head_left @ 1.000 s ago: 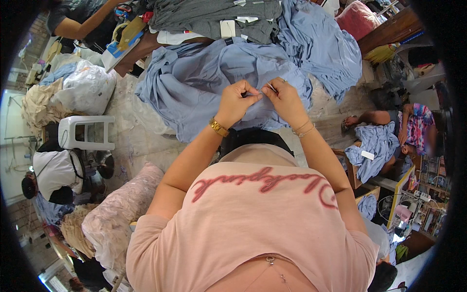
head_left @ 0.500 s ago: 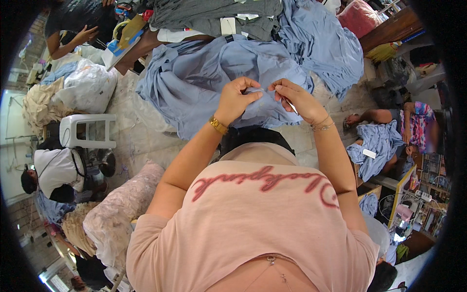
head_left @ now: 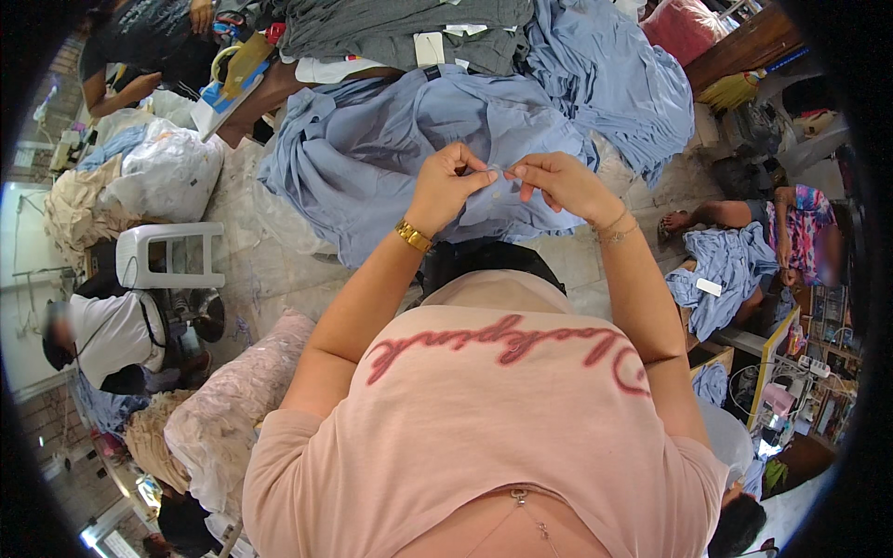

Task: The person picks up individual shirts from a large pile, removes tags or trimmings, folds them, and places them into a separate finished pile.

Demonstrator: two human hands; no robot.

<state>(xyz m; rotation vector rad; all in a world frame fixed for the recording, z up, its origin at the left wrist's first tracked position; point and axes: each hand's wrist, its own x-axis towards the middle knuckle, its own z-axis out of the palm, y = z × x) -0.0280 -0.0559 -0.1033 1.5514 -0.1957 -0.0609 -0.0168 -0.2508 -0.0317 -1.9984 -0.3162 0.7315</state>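
Note:
My left hand (head_left: 452, 183), with a gold watch (head_left: 413, 236) on its wrist, is closed in a pinch of thumb and forefinger. At its fingertips shows a tiny pale, see-through bit (head_left: 496, 171), too small to name. Close beside it, the fingertips of my right hand (head_left: 558, 182) are pinched together too; what they hold cannot be made out. A thin bracelet (head_left: 616, 226) circles that wrist. Both hands are over a crumpled light-blue garment (head_left: 372, 139), which shows a small dark label (head_left: 433, 72) near its far edge.
Grey garments (head_left: 372, 33) with white tags and more blue cloth (head_left: 609, 84) lie beyond. At left stand a white plastic stool (head_left: 172, 230) and stuffed bags (head_left: 172, 163). A seated person (head_left: 802, 232) with blue cloth is at right; another person (head_left: 112, 330) sits at left.
My two hands have come slightly closer at the fingertips. The slim metallic thing that stuck out below my right hand's fingers no longer shows.

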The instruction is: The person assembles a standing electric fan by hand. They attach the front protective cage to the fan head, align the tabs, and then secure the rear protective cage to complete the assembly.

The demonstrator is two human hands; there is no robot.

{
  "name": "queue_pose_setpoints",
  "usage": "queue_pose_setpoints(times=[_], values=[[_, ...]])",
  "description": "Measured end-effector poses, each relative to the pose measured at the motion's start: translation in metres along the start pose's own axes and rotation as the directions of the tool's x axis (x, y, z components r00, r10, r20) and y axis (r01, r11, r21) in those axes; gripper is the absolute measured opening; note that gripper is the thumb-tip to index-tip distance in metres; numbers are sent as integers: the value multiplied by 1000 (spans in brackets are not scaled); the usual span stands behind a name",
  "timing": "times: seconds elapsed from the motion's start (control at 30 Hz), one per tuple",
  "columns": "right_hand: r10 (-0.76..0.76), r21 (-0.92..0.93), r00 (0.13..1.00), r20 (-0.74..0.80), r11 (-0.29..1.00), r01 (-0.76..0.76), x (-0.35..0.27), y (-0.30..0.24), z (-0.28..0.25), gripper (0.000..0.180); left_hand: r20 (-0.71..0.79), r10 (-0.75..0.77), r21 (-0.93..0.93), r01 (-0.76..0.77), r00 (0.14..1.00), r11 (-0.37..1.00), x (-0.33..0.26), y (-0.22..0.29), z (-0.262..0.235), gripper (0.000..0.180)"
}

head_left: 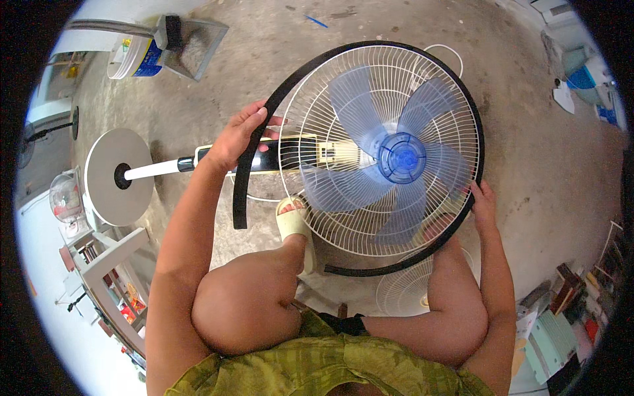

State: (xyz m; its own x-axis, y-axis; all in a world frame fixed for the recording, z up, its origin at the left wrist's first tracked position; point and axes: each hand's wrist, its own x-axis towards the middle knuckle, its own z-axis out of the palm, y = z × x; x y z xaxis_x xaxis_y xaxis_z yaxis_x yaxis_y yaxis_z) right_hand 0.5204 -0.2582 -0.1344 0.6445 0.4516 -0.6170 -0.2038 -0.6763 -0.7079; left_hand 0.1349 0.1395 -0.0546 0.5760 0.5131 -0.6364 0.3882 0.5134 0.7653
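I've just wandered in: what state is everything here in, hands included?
Left hand: closed around the black strip
Right hand: closed on the strip at the right side of the wire grille
Black strip: curved around much of the grille, both ends loose
Blue blades: apparently still
Fan base: apparently tipped on edge
Second grille: low down, partly hidden by the right leg
Left sandal: worn

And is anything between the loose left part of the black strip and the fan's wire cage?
Yes: fingers of the left hand poke past the black strip, near the left edge of the wire cage. Nothing else visible blocks the gap; the fan stand only shows behind it.
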Motion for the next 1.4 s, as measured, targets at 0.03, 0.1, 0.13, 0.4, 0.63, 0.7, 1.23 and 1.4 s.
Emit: queue_pose_setpoints(times=[0.03,0.1,0.13,0.4,0.63,0.7,1.23,1.4], values=[[0,1,1000,-4,1000,0,1,3,-2,22,5,1,10,-1,1000,1000,0,0,2,39],[-34,60,999,-4,998,35,1,1,4,22,-16,-1,19,1,1000,1000,-4,3,4,39],[-51,89,999,-6,995,51,1,1,6,22,-26,-2,24,2,1000,1000,-6,3,5,39],[-20,31,1000,-9,999,21,1,0,3,24,33,49,159,-53,998,986,-10,2,8,38],[-29,121,1000,2,992,28,6,9,1,25,75,-33,87,27,997,996,-8,-6,2,45],[-32,113,999,-26,993,35,9,13,5,22,96,-55,136,41,994,990,-11,-3,2,48],[-6,15,1000,-21,1000,6,14,11,1,26,231,-105,237,49,967,970,-16,-9,-6,63],[8,17,1000,-6,1000,-8,6,-3,6,27,256,-108,248,43,961,968,-16,-8,-8,65]])
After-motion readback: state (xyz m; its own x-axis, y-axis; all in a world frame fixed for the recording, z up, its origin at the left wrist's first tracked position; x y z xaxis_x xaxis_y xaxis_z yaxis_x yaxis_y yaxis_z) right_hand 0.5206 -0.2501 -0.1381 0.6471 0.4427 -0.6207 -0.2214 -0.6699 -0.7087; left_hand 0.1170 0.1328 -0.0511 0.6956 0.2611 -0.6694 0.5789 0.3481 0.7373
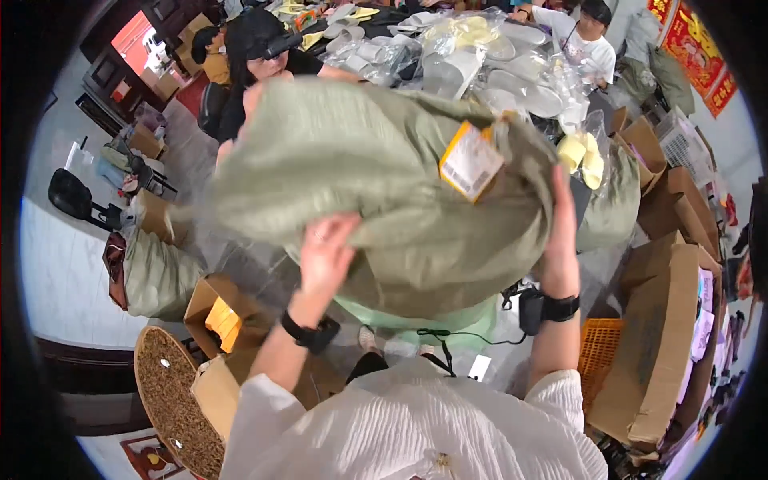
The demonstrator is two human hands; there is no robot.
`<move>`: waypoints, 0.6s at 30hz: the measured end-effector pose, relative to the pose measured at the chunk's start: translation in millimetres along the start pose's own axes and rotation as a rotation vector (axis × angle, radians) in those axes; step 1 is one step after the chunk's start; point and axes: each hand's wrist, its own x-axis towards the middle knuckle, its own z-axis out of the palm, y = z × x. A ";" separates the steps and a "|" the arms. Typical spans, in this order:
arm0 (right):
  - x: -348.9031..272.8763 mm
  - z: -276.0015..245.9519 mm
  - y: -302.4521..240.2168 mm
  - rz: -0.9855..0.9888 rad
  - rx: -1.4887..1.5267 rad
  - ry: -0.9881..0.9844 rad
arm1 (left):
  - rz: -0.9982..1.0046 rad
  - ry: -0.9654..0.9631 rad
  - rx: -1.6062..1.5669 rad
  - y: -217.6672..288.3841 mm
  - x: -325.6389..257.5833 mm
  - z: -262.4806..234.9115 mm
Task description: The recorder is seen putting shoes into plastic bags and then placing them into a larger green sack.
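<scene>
An olive-green woven sack [376,168], bulging and partly blurred, is held up in front of me across the middle of the view. A white label with a yellow-orange border [472,162] lies on its right part. My left hand [326,246] pinches the fabric at the near left side, fingers closed on a fold. Against the right edge of the sack, my right hand [562,214] grips with the fingers pointing up; part of its grasp is hidden. Below the sack shows a pale green bag [432,322].
Behind the sack stands a table piled with bagged slippers [520,88], with co-workers around it. Cardboard boxes [652,336] and an orange plastic basket [600,352] stand at right. At left are another stuffed sack [160,272], an open box [210,298] and a round brown stool [172,400].
</scene>
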 end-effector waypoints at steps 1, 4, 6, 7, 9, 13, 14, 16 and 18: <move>0.1 10.2 -18.9 -0.005 0.102 0.028 | 0.043 0.112 -0.012 5.6 20.8 -18.7; -7.2 46.8 -88.6 -0.192 0.167 0.003 | 0.094 0.442 -0.193 33.8 80.8 -92.0; -18.0 61.5 -110.6 -0.363 0.113 -0.184 | 0.160 0.636 -0.206 49.3 102.4 -128.8; -19.0 72.7 -107.8 -0.533 0.026 -0.190 | 0.140 0.688 -0.238 50.8 105.3 -140.7; 15.3 65.9 -80.0 -0.243 -0.065 -0.052 | -0.144 0.573 -0.363 31.5 101.3 -118.8; -12.7 112.6 21.3 0.166 -0.334 0.018 | -0.139 -0.089 -0.525 51.8 38.3 -21.7; -18.9 109.6 50.4 0.216 -0.267 -0.271 | -0.145 -0.084 -0.387 62.7 31.0 7.1; -19.7 99.7 77.1 0.226 -0.225 -0.670 | -0.224 -0.067 -0.365 61.8 26.8 40.9; -9.2 80.1 82.9 0.270 -0.085 -0.870 | -0.299 0.097 -0.401 32.9 28.7 62.6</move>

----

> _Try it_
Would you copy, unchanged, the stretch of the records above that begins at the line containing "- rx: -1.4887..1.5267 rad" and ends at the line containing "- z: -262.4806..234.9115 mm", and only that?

> _Task output_
  - rx: -1.4887..1.5267 rad
  - ry: -0.9881..0.9844 rad
arm1 (left):
  - rz: -0.9982..1.0046 rad
  - ry: -0.9654..0.9631 rad
  - rx: -1.6062..1.5669 rad
  - y: -217.6672..288.3841 mm
  - x: -325.6389..257.5833 mm
  - z: -262.4806..234.9115 mm

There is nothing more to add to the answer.